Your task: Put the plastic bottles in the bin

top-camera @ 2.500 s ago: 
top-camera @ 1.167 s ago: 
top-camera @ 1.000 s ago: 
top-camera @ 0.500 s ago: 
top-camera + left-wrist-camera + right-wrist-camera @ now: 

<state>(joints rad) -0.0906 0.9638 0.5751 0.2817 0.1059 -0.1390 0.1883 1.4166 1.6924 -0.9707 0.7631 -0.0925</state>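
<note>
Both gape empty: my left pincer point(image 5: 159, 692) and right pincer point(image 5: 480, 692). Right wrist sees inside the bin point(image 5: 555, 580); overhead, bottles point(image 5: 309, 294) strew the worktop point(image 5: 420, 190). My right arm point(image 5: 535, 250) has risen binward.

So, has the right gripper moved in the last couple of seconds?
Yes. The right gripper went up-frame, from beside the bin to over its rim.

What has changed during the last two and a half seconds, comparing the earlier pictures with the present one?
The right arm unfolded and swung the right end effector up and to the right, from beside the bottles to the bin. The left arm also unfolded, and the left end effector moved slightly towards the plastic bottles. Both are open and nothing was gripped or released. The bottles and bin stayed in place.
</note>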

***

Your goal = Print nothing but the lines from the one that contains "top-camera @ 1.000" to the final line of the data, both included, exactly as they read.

Answer to the problem =
top-camera @ 1.000 s ago: 
top-camera @ 0.500 s ago: 
top-camera + left-wrist-camera + right-wrist-camera @ now: 

<state>(joints rad) -0.0906 0.9638 0.5751 0.2817 0.1059 -0.1390 0.1883 1.4166 1.6924 -0.9707 0.7631 -0.0925</state>
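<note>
Both gape empty: my left pincer point(image 5: 159, 692) and right pincer point(image 5: 480, 692). Right wrist sees inside the bin point(image 5: 555, 580); overhead, bottles point(image 5: 309, 294) strew the worktop point(image 5: 420, 190). My right arm point(image 5: 535, 250) has risen binward.

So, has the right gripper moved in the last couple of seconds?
Yes. The right gripper went up-frame, from beside the bin to over its rim.

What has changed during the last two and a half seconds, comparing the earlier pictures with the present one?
The right arm unfolded and swung the right end effector up and to the right, from beside the bottles to the bin. The left arm also unfolded, and the left end effector moved slightly towards the plastic bottles. Both are open and nothing was gripped or released. The bottles and bin stayed in place.
</note>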

That was the complete answer.